STORED DATA
═══

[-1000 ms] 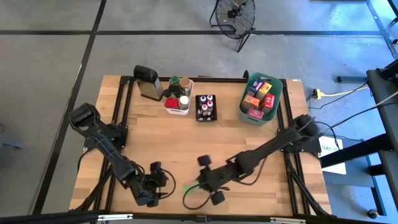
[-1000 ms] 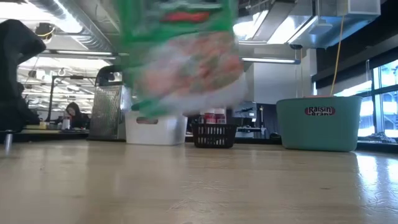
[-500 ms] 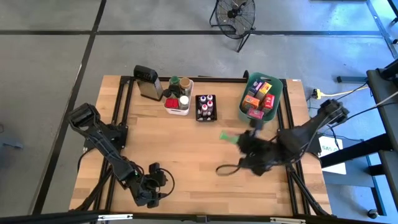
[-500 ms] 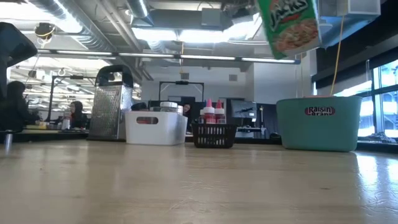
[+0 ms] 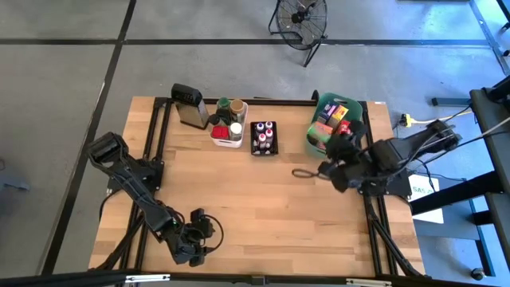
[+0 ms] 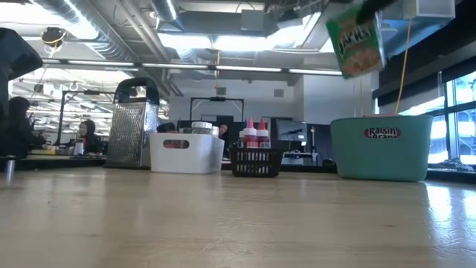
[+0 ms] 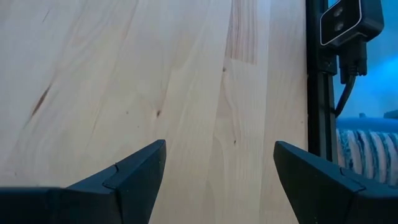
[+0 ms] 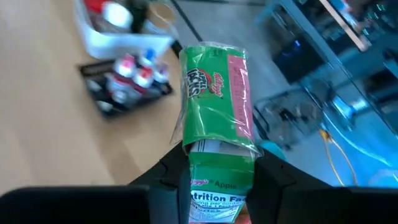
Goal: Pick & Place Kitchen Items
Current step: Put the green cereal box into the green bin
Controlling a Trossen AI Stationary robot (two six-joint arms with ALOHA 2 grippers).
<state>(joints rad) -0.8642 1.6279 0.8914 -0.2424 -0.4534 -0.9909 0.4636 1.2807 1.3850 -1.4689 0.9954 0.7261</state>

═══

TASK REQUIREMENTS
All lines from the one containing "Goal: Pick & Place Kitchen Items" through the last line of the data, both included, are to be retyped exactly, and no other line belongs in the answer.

ANSWER TO THE EXERCISE
Goal: Pick & Place Kitchen Items
Current step: Put the green cereal box into the green bin
Controlling a Trossen AI Stationary robot (two six-joint arms with ALOHA 2 grippers).
<state>(joints rad) -0.8642 1.6279 0.8914 -0.2424 -0.4534 -0.9909 0.4636 1.2807 1.3850 -1.4689 0.9954 0.7261</state>

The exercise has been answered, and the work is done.